■ Assigned task: Your job with the data below is to output exactly the lines from the one holding "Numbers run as" down to the one holding "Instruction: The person", both included, and no others.

■ Dataset extract:
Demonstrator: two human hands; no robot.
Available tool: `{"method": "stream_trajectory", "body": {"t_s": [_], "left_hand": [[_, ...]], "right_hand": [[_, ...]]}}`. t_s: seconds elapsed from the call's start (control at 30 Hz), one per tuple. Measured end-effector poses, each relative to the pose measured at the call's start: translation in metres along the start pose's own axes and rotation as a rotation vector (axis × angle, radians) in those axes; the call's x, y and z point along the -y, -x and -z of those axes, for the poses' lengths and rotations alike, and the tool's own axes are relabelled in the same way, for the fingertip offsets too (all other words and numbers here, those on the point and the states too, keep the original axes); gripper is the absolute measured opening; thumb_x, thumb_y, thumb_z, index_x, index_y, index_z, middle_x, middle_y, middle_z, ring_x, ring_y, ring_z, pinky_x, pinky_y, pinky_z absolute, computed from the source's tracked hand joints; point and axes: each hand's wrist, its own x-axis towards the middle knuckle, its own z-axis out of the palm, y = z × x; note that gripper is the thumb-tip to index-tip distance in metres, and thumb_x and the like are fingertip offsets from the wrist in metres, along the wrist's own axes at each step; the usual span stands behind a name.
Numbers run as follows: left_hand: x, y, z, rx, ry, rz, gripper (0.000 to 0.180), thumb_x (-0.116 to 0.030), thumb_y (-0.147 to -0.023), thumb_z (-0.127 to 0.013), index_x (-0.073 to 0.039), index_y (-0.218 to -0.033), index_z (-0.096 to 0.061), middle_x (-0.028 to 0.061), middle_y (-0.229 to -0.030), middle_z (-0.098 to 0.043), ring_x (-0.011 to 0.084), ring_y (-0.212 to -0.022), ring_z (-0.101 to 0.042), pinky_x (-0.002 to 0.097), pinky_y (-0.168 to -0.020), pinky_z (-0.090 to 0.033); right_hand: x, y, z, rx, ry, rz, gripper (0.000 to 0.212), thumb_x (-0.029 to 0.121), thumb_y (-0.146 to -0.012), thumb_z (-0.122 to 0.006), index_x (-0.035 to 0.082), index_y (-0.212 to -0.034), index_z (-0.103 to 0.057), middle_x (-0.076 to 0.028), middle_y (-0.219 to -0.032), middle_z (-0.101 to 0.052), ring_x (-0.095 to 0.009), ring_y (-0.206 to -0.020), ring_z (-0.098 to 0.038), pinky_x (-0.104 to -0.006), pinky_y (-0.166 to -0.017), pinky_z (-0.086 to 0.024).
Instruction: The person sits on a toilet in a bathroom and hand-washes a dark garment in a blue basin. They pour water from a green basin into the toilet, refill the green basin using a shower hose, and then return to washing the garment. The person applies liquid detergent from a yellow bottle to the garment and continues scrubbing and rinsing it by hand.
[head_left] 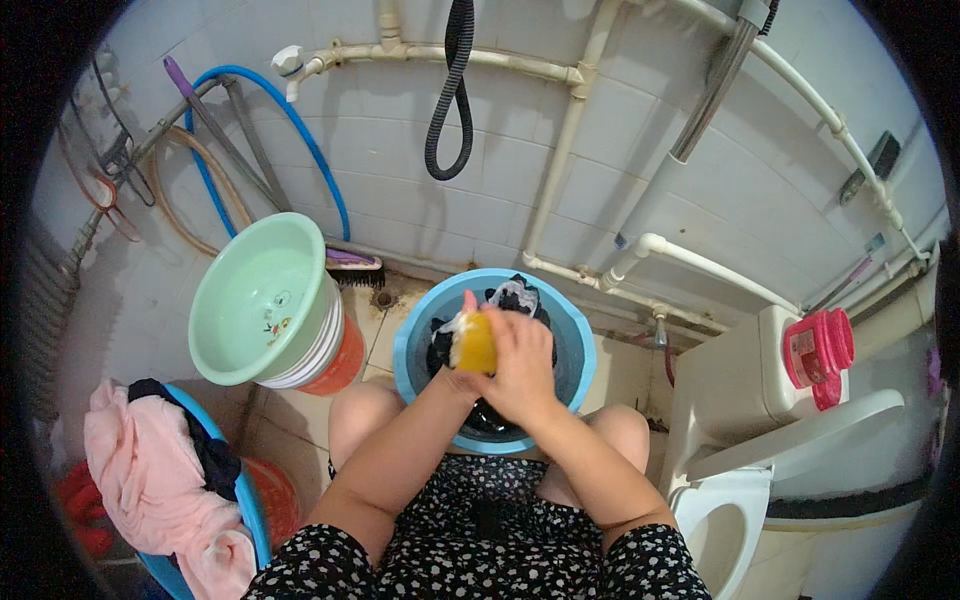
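Between my knees stands a blue basin (pixel 412 375) holding dark, wet-looking clothes (pixel 487 420) with white suds on them. Above it, my right hand (pixel 522 362) is closed around a yellow scrub brush (pixel 476 343), whose pale, bristle-like or foamy edge faces left. My left hand (pixel 462 381) lies against and under the brush. Most of its fingers are hidden; one pink fingertip sticks up past the brush, seemingly from that hand. Whether the left hand grips anything is out of sight.
A green basin (pixel 215 310) sits tilted on stacked buckets (pixel 338 362) at left. Nearer, a blue tub (pixel 253 515) holds pink cloth (pixel 150 465). At right are a toilet (pixel 735 400) and a red jug (pixel 815 355). A broom (pixel 355 263) and wall pipes (pixel 560 170) line the back.
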Motion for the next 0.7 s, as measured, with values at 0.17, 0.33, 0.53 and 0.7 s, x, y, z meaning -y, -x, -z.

■ Response:
Numbers run as follows: left_hand: x, y, z, rx, ry, rz, gripper (0.000 to 0.180), thumb_x (-0.116 to 0.030), thumb_y (-0.147 to -0.023), thumb_z (-0.127 to 0.013), index_x (-0.073 to 0.039), index_y (-0.218 to -0.033), index_z (-0.096 to 0.061), middle_x (-0.028 to 0.061), middle_y (-0.229 to -0.030), middle_z (-0.098 to 0.043), ring_x (-0.011 to 0.084), ring_y (-0.212 to -0.022), ring_z (-0.101 to 0.042), pinky_x (-0.002 to 0.097), pinky_y (-0.168 to -0.020), pinky_z (-0.090 to 0.033); right_hand: x, y, z, rx, ry, rz, gripper (0.000 to 0.212), thumb_x (-0.029 to 0.121), thumb_y (-0.146 to -0.012), thumb_z (-0.122 to 0.006), index_x (-0.035 to 0.082), index_y (-0.212 to -0.034), index_z (-0.103 to 0.057), middle_x (-0.076 to 0.028), middle_y (-0.219 to -0.032), middle_z (-0.101 to 0.052), ring_x (-0.095 to 0.009), ring_y (-0.206 to -0.020), ring_z (-0.098 to 0.038), pinky_x (-0.104 to -0.006), pinky_y (-0.166 to -0.017), pinky_z (-0.086 to 0.024).
Instruction: The person sits on a toilet in a bathroom and hand-washes a dark garment in a blue basin. They pour water from a green basin into the toilet, refill the green basin using a shower hose, and then return to washing the garment. The person applies liquid detergent from a yellow bottle to the garment and continues scrubbing and rinsing it by hand.

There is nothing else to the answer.